Quinze cimetières visés dans l’Ouest
Les deux hommes, âgés de 32 et 34 ans, étaient poursuivis pour « vols en réunion, accompagnés de dégradations et de violations de sépultures », selon le parquet de Laval. Déjà condamnés pour des faits similaires, ils ont finalement été condamnés à trois ans de prison ferme pour l’un et deux ans et demi pour l’autre. Le ministère public avait requis cinq et quatre ans de prison ferme, ainsi qu’une interdiction de séjourner sur le territoire français.
Les faits poursuivis ont été commis entre le 10 et le 16 avril 2026. Les deux prévenus ont reconnu avoir dérobé 84 statuettes et ornements funéraires en bronze dans six cimetières de Mayenne et neuf d’Ille-et-Vilaine.

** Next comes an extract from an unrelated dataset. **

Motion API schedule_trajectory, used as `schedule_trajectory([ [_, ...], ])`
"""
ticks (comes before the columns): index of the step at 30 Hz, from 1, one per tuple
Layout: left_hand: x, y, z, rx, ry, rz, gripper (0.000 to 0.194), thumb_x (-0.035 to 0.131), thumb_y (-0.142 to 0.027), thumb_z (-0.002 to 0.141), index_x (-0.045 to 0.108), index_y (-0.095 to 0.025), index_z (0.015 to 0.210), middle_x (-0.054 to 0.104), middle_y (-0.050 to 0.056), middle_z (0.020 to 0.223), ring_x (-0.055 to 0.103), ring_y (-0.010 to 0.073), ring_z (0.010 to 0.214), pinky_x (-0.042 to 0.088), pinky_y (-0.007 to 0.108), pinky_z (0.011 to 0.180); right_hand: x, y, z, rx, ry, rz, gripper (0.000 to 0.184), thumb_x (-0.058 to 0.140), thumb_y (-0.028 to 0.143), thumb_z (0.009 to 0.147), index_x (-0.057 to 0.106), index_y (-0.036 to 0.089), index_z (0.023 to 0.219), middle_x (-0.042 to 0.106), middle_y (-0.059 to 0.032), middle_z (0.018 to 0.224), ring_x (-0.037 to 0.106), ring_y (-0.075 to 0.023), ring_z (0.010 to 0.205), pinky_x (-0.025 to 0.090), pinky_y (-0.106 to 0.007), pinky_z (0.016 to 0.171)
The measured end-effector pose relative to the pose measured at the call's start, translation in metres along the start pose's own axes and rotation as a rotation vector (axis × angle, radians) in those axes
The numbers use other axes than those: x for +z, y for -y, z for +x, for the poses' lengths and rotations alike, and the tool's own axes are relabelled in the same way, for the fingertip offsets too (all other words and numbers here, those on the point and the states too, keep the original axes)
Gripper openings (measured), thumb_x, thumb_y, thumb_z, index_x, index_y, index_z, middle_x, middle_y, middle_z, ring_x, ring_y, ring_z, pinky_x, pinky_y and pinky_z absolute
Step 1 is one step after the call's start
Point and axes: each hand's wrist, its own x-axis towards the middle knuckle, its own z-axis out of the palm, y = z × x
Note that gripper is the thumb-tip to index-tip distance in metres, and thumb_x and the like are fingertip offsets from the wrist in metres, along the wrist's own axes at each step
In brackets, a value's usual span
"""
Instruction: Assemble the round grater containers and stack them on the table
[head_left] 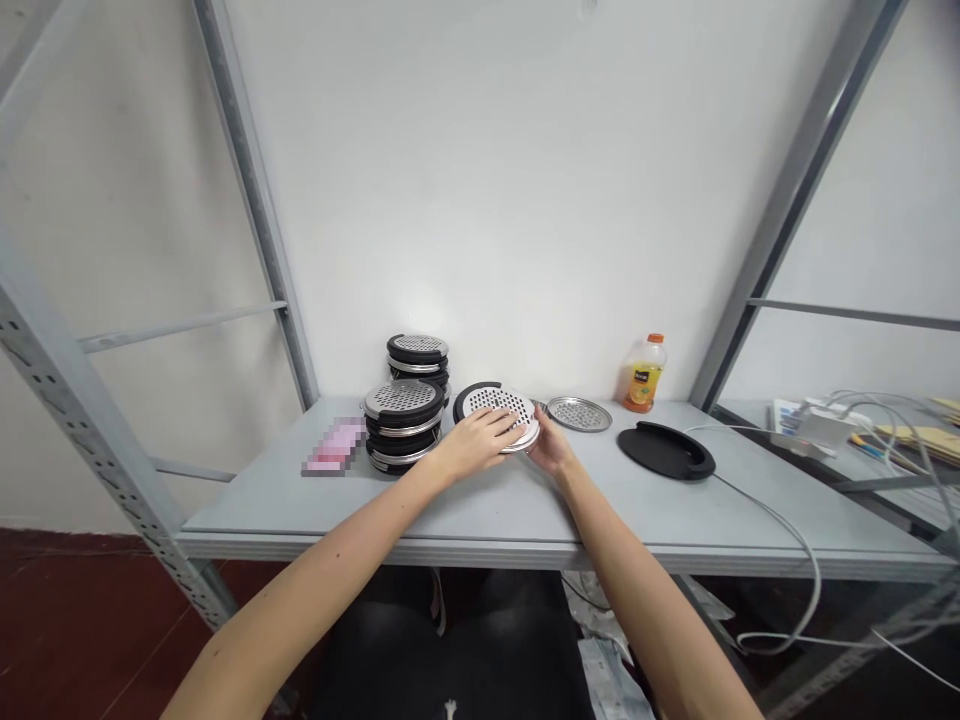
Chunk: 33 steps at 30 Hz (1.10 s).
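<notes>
In front of me a round perforated metal plate with a black rim (486, 400) is raised and tilted above the shelf. My left hand (478, 442) lies across its top with fingers stretched out. My right hand (551, 446) grips its right edge, thumb near the top; the fingers beneath are largely hidden. Left of my hands stands a front stack of similar plates (403, 425), black and silver layers alternating. Behind it rises a second stack (418, 352). A bare perforated metal disc (580, 413) lies flat to the right, with part of another disc behind my right hand.
On the right lie a black round plate (664, 450) with a cable and, behind it, an orange-capped juice bottle (645, 375). A pixelated pink item (334, 446) is at left. Metal posts (259, 200) frame the grey shelf (495, 515). Cables and papers (795, 425) sit far right.
</notes>
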Motion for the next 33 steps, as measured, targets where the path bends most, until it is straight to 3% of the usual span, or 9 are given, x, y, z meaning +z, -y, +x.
schedule_trajectory([
  [5, 0.011, -0.004, 0.004, -0.019, -0.083, -0.004, 0.037, 0.055, -0.03, 0.091, 0.052, -0.014, 0.124, 0.058, 0.013, 0.13, 0.053, 0.0254, 0.123, 0.04, 0.041, 0.103, 0.006, 0.004, -0.004, -0.005, 0.022, 0.062, 0.027, 0.051, 0.04, 0.09, 0.064, 0.019, 0.1, 0.074, -0.0035, 0.087, 0.07, -0.0163, 0.077, 0.056, -0.027, 0.067],
  [8, 0.006, 0.0, 0.01, -0.133, -0.115, -0.102, 0.036, 0.056, -0.029, 0.091, 0.054, -0.013, 0.123, 0.062, 0.013, 0.125, 0.058, 0.0232, 0.116, 0.046, 0.034, 0.095, 0.009, 0.008, -0.007, 0.011, 0.007, 0.109, 0.028, 0.048, 0.04, 0.092, 0.064, 0.018, 0.094, 0.073, -0.0038, 0.079, 0.07, -0.0157, 0.071, 0.057, -0.026, 0.064],
  [11, -0.015, 0.008, 0.015, -0.391, -0.152, -0.258, 0.036, 0.055, -0.034, 0.091, 0.056, -0.016, 0.123, 0.07, 0.01, 0.109, 0.068, 0.0209, 0.092, 0.051, 0.028, 0.076, 0.01, 0.012, -0.008, 0.022, -0.011, 0.155, 0.034, 0.041, 0.041, 0.095, 0.063, 0.017, 0.101, 0.074, -0.0073, 0.084, 0.071, -0.0166, 0.077, 0.058, -0.027, 0.064],
  [14, -0.044, 0.018, 0.019, -0.624, -0.297, -0.442, 0.031, 0.046, -0.039, 0.094, 0.063, -0.017, 0.109, 0.072, 0.004, 0.087, 0.066, 0.0161, 0.072, 0.047, 0.023, 0.063, 0.01, 0.015, -0.008, -0.013, -0.06, 0.165, 0.037, 0.038, 0.039, 0.095, 0.058, 0.018, 0.117, 0.073, -0.0105, 0.098, 0.07, -0.0185, 0.086, 0.059, -0.03, 0.064],
  [17, -0.075, 0.026, 0.018, -0.705, -0.485, -0.523, 0.037, 0.042, -0.042, 0.095, 0.066, -0.014, 0.095, 0.067, 0.001, 0.075, 0.06, 0.0128, 0.066, 0.043, 0.02, 0.061, 0.009, 0.015, -0.008, -0.027, -0.128, 0.178, 0.036, 0.04, 0.036, 0.094, 0.056, 0.018, 0.121, 0.073, -0.0093, 0.097, 0.07, -0.0174, 0.083, 0.059, -0.029, 0.065],
  [20, -0.105, 0.038, 0.005, -0.713, -0.568, -0.458, 0.04, 0.042, -0.044, 0.095, 0.066, -0.013, 0.096, 0.065, 0.0, 0.071, 0.056, 0.0111, 0.063, 0.041, 0.019, 0.059, 0.008, 0.014, -0.007, -0.036, -0.185, 0.195, 0.033, 0.043, 0.033, 0.092, 0.058, 0.018, 0.119, 0.073, -0.0081, 0.095, 0.07, -0.0157, 0.079, 0.059, -0.026, 0.065],
  [25, -0.126, 0.075, -0.041, -0.58, -0.436, -0.104, 0.04, 0.047, -0.047, 0.093, 0.063, -0.016, 0.113, 0.072, 0.005, 0.088, 0.063, 0.0147, 0.068, 0.044, 0.022, 0.062, 0.007, 0.012, -0.006, -0.048, -0.267, 0.177, 0.028, 0.045, 0.03, 0.092, 0.06, 0.02, 0.113, 0.074, -0.0055, 0.09, 0.07, -0.0149, 0.073, 0.058, -0.026, 0.061],
  [29, -0.104, 0.103, -0.075, -0.503, -0.198, 0.095, 0.037, 0.05, -0.042, 0.092, 0.062, -0.019, 0.118, 0.071, 0.009, 0.107, 0.068, 0.0225, 0.089, 0.049, 0.027, 0.068, 0.005, 0.01, -0.003, -0.007, -0.292, 0.135, 0.034, 0.037, 0.039, 0.096, 0.06, 0.02, 0.113, 0.074, -0.0069, 0.088, 0.07, -0.0157, 0.072, 0.057, -0.027, 0.057],
  [33, -0.075, 0.109, -0.089, -0.419, -0.067, 0.099, 0.034, 0.051, -0.034, 0.093, 0.06, -0.018, 0.121, 0.067, 0.009, 0.118, 0.066, 0.0241, 0.103, 0.051, 0.032, 0.082, 0.004, 0.01, -0.001, 0.013, -0.294, 0.094, 0.041, 0.031, 0.044, 0.097, 0.059, 0.021, 0.115, 0.074, -0.0081, 0.09, 0.07, -0.0163, 0.075, 0.057, -0.028, 0.059],
])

Les gendarmes avaient pu remonter leur trace grâce à leur téléphone, avant leur interpellation, le 5 mai, à leurs domiciles respectifs, l’un situé en Ille-et-Vilaine, l’autre en Loire-Atlantique.

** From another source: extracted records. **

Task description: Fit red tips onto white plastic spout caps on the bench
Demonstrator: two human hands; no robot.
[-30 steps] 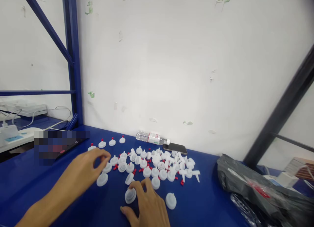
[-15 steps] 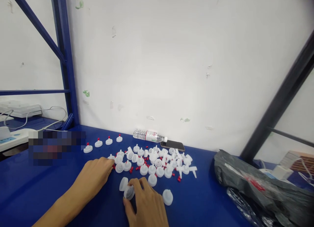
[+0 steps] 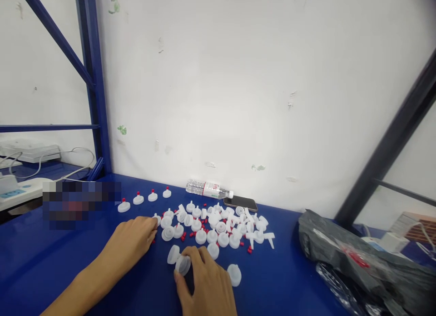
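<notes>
My right hand [image 3: 207,279] is closed on a white plastic cap [image 3: 183,264], its thumb and forefinger at the rim and the hollow underside facing up. Touching that cap on the left is another white cap [image 3: 173,254], tipped on its side. At the left edge of the pile, my left hand [image 3: 136,236] has its fingers curled together. Whatever they hold is hidden. A white spouted cap [image 3: 157,219] sits at its fingertips, and a red bit shows beneath them. Beyond lies a heap of white spouted caps [image 3: 223,239] mixed with small red tips [image 3: 250,249].
Several white caps with red tips [image 3: 138,198] stand upright in a row at the back left. A water bottle [image 3: 211,190] and a phone [image 3: 240,203] lie by the wall. One white cap [image 3: 234,275] rests right of my right hand. A grey plastic bag [image 3: 357,261] occupies the right.
My left hand has drawn back slightly from the pile, toward me. My right hand has tilted the white cap a little and shifted it slightly right.
</notes>
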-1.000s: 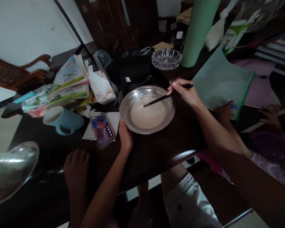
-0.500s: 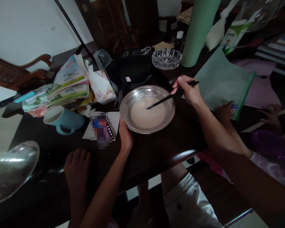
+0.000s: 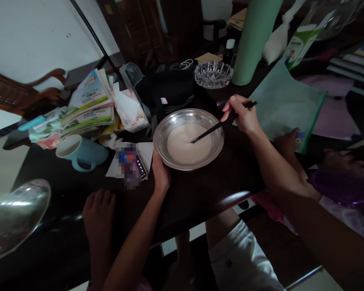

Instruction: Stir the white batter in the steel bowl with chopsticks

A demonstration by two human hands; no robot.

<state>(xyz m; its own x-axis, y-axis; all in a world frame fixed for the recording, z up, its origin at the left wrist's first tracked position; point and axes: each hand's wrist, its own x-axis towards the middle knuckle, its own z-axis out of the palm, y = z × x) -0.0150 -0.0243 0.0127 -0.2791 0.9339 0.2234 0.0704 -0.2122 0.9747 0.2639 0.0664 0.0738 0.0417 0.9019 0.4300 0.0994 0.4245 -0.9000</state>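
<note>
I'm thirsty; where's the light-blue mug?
In the head view, the light-blue mug sits left of the silver metal bowl, in front of the colourful booklets.

- From my remote seat I see a dark, glossy table (image 3: 206, 186); I read the clock from the metal bowl (image 3: 161, 137) standing on it.
- 9 o'clock: white paper (image 3: 147, 149) just beside the bowl, a blue mug (image 3: 91, 152) upright farther out.
- 10: piled booklets (image 3: 87, 109), a tissue pack (image 3: 133, 115) against them.
- 12: I make out a black bag (image 3: 171, 89).
- Between 12 and 1: a cut-glass dish (image 3: 214, 79).
- 1: a tall green cylinder (image 3: 255, 44).
- 2: a pale green pouch (image 3: 285, 101).
</note>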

Des familles frappées dans la mémoire de leurs morts
Le préjudice matériel a été estimé à l’audience à 27 000 euros. Le butin, lui, n’a pas été retrouvé : les objets funéraires auraient été écoulés pour environ 2 000 euros. Les deux condamnés devront également verser plus de 70 000 euros de dommages et intérêts aux victimes. Sur 60 victimes recensées, 49 s’étaient constituées parties civiles au procès.
Derrière ces chiffres, il y a surtout des familles atteintes dans ce qu’elles ont de plus précieux : la sépulture des leurs. Lors de l’audience de renvoi, le 7 mai, France Bleu / ICI Mayenne avait recueilli la colère d’une victime dont la famille avait perdu une statuette de la Vierge en bronze sur une tombe familiale : « Quelle honte ! Il faut une sanction forte. » Le vol d’un objet funéraire n’est jamais un simple larcin. Il touche au respect des morts, à la piété familiale et à la continuité de la mémoire.
Un contexte antichrétien qui ne peut plus être ignoré
Dans ce dossier précis, aucun élément rapporté publiquement ne permet d’identifier un mobile antichrétien. Les faits connus renvoient d’abord à des vols de bronze destinés à être revendus. Mais le choix des cibles (cimetières, sépultures, ornements religieux) s’inscrit dans un contexte national préoccupant.
Selon le ministère de l’Intérieur, 843 actes antichrétiens ont été recensés en France en 2025, en hausse de 9 % par rapport à 2024. Les atteintes aux biens représentent 87 % de ces faits. Le ministère précise toutefois que ces données chiffrées ne constituent pas une statistique institutionnelle, mais permettent d’établir une tendance générale.
Tous les faits ne relèvent pas du même mobile. Certains procèdent du vol de métaux, d’autres du vandalisme, d’autres encore d’une hostilité explicite envers le christianisme. Mais leur accumulation dit quelque chose de l’époque. Quand les tombes sont pillées, quand les croix sont brisées, quand les statuettes de la Vierge disparaissent des sépultures, c’est plus qu’un dommage matériel : c’est un signe d’abaissement civilisationnel. Une société qui ne protège plus ses morts finit toujours par fragiliser les vivants.